High court leaves Georgia prayer decision intact

John Wells, then-acting head pastor of First Presbyterian Church of Marietta, is shown at left in this 2005 AJC file photo as he leads a prayer to open a Cobb County Commission meeting, the group's first meeting since an American Civil Liberties Union lawsuit regarding such types of prayer.

Credit: AJC FILE

Credit: AJC FILE

John Wells, then-acting head pastor of First Presbyterian Church of Marietta, is shown at left in this 2005 AJC file photo as he leads a prayer to open a Cobb County Commission meeting, the group's first meeting since an American Civil Liberties Union lawsuit regarding such types of prayer.

The U.S. Supreme Court’s decision upholding a New York town’s practice of opening public meeting with a prayer will change little in Georgia.

In fact, the high court followed much of the same reasoning used six years ago by a federal appeals court in Atlanta, which allowed Cobb County to open government meetings with predominantly Christian prayers.

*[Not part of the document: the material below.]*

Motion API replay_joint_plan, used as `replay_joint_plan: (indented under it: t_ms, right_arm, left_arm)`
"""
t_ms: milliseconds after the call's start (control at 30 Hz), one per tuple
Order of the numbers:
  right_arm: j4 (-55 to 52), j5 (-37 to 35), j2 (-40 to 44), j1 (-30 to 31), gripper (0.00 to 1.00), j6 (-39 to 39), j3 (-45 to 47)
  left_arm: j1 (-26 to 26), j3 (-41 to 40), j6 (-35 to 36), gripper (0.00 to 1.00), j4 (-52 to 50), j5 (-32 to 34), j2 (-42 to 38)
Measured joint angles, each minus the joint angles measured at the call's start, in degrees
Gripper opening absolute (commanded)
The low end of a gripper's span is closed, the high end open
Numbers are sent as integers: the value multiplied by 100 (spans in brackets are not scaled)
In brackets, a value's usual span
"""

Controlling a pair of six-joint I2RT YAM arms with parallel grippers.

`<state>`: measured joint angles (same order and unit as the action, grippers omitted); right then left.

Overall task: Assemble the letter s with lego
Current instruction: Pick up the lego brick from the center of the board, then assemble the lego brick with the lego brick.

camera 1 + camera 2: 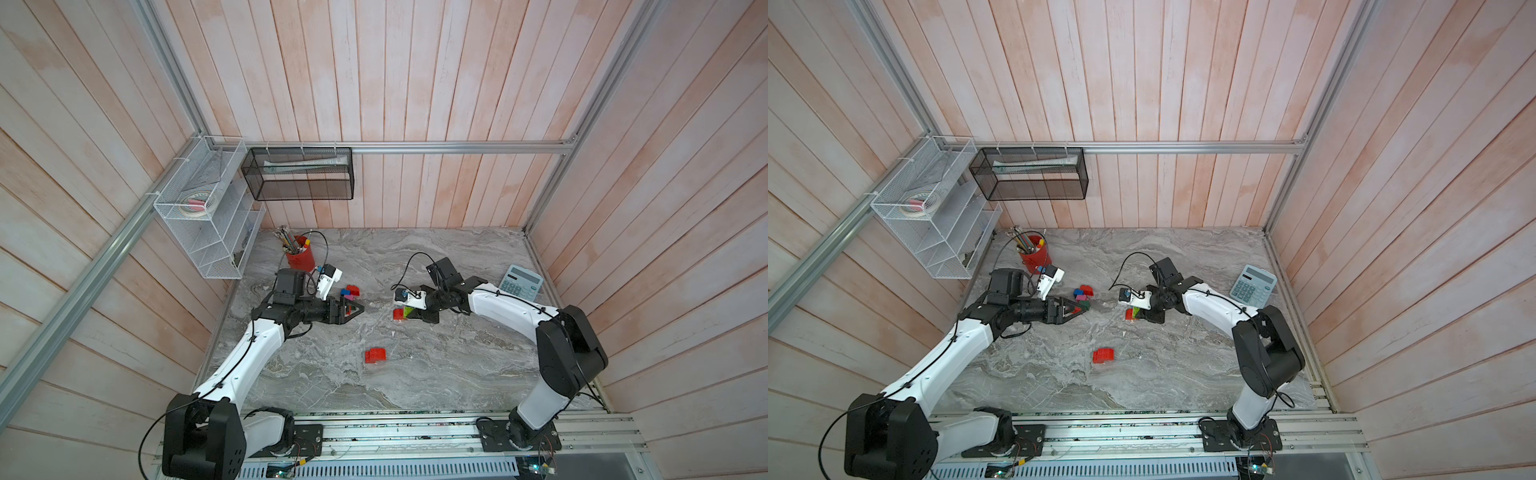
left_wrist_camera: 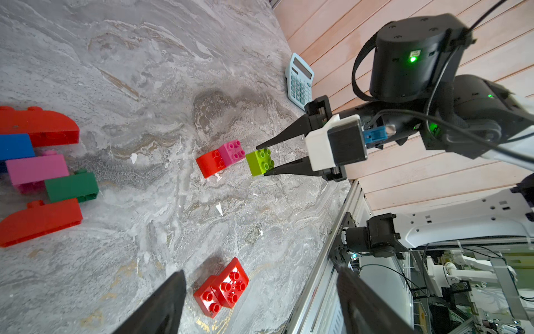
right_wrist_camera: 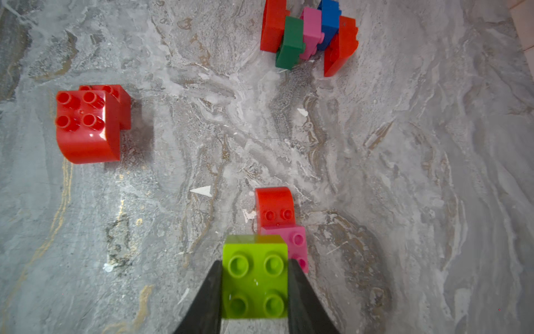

In 2005, seven Cobb residents filed a federal lawsuit seeking to halt that practice at board of commissioners and planning commission meetings. But the 11th U.S. Circuit Court of Appeals in Atlanta allowed the prayers to continue. Its 2008 decision noted that Cobb allowed religious leaders of all faiths to offer prayers at meetings.

At that time, then-Cobb Commission Chairman Sam Olens predicted the Supreme Court would eventually decide the issue.

On Monday, Olens, now Georgia’s attorney general, said the decision regarding the Town of Greece, N.Y., leaves the 11th Circuit’s decision relatively unchanged. “I am pleased that, like the 11th Circuit, the Supreme Court recognized that the 200-year tradition of prayer to open public meetings is consistent with the Constitution,” Olens said.

Justice Anthony Kennedy wrote in the Town of Greece decision that if invocations were required to be nonsectarian, it would require legislatures and the courts to “act as supervisors and censors of religious speech.”

This refrain was similar to one used in 2008 by 11th Circuit Judge Bill Pryor, who said the courts should have no role in parsing the content of public prayers so long as they do not advance a particular religion or disparage another.

“Whether invocations of ‘Lord of Lords’ or ‘the God of Abraham, Isaac and Mohammed’ are ‘sectarian’ is best left to theologians, not courts of law, ” Pryor said.